**Exercise aim**: Please filter the data down to the lines that include the word "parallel" and copy them.

**The data**:
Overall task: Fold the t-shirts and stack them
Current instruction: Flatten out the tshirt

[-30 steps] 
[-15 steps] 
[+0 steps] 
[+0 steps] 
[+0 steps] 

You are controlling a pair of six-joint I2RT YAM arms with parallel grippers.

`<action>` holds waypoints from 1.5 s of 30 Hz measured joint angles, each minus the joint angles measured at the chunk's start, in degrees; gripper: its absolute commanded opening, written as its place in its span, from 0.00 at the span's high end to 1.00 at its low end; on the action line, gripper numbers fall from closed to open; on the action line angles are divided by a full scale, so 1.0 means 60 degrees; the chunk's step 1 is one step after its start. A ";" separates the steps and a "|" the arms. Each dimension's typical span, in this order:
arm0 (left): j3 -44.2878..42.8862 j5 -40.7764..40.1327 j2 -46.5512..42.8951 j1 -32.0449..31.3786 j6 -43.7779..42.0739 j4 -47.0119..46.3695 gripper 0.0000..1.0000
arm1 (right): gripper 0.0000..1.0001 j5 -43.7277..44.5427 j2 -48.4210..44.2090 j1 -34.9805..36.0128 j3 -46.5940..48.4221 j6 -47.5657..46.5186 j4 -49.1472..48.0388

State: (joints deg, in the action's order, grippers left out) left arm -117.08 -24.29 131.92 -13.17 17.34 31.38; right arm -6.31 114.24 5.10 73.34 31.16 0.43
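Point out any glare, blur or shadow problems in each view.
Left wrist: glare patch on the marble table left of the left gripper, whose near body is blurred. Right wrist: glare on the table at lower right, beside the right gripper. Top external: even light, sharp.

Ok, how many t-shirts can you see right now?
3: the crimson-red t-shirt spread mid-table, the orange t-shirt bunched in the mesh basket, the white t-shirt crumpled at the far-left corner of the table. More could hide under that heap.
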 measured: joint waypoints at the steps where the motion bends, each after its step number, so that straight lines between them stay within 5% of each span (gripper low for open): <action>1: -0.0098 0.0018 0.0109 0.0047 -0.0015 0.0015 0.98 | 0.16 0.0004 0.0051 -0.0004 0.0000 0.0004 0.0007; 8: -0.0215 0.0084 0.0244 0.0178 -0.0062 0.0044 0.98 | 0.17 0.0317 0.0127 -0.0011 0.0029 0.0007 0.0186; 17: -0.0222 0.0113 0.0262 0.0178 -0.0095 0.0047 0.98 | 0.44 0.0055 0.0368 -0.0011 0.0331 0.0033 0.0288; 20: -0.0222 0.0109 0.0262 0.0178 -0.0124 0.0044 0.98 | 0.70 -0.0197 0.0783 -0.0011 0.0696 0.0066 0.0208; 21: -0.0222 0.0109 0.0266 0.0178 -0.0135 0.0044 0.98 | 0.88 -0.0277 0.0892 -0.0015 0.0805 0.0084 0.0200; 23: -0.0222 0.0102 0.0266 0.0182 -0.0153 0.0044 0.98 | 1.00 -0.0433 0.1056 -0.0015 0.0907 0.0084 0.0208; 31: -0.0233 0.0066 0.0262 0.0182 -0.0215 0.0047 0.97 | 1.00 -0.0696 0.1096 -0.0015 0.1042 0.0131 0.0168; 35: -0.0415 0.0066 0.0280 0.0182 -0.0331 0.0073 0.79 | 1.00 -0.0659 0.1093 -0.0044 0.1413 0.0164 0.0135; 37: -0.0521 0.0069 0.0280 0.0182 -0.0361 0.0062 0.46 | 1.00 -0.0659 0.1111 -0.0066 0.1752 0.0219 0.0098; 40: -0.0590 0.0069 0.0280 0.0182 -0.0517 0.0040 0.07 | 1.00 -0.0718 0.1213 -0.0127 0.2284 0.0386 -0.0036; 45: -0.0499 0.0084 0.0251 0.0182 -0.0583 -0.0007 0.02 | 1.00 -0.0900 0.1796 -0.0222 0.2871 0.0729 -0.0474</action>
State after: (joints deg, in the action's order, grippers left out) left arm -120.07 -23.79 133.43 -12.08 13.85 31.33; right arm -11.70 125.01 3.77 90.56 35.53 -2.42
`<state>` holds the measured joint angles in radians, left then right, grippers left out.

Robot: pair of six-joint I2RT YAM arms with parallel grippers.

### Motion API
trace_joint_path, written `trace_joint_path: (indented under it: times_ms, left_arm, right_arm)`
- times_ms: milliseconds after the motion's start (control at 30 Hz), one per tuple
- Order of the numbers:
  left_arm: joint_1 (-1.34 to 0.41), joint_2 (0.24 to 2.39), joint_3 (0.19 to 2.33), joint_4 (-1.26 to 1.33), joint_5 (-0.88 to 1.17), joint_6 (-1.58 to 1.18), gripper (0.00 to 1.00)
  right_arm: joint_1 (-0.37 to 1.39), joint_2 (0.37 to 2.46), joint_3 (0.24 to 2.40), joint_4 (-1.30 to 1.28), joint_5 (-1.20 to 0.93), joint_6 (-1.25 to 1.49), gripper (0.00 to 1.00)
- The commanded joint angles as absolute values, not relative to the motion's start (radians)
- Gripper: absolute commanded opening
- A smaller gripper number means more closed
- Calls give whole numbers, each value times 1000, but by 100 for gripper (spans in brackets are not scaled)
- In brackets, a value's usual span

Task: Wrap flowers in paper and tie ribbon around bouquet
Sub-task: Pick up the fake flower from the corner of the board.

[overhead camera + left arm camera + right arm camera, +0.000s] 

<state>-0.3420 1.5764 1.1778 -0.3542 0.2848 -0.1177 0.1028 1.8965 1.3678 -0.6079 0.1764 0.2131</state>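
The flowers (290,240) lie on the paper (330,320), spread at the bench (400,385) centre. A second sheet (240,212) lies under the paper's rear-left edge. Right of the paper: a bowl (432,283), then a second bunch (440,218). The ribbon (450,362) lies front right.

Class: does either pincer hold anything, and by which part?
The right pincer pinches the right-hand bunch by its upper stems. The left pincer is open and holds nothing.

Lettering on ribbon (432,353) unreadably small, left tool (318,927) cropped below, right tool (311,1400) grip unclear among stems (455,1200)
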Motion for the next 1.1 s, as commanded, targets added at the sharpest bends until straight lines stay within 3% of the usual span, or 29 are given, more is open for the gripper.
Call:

**Written response**:
You are controlling a pair of six-joint I2RT YAM arms with parallel grippers.
Robot: pair of six-joint I2RT YAM arms with parallel grippers.

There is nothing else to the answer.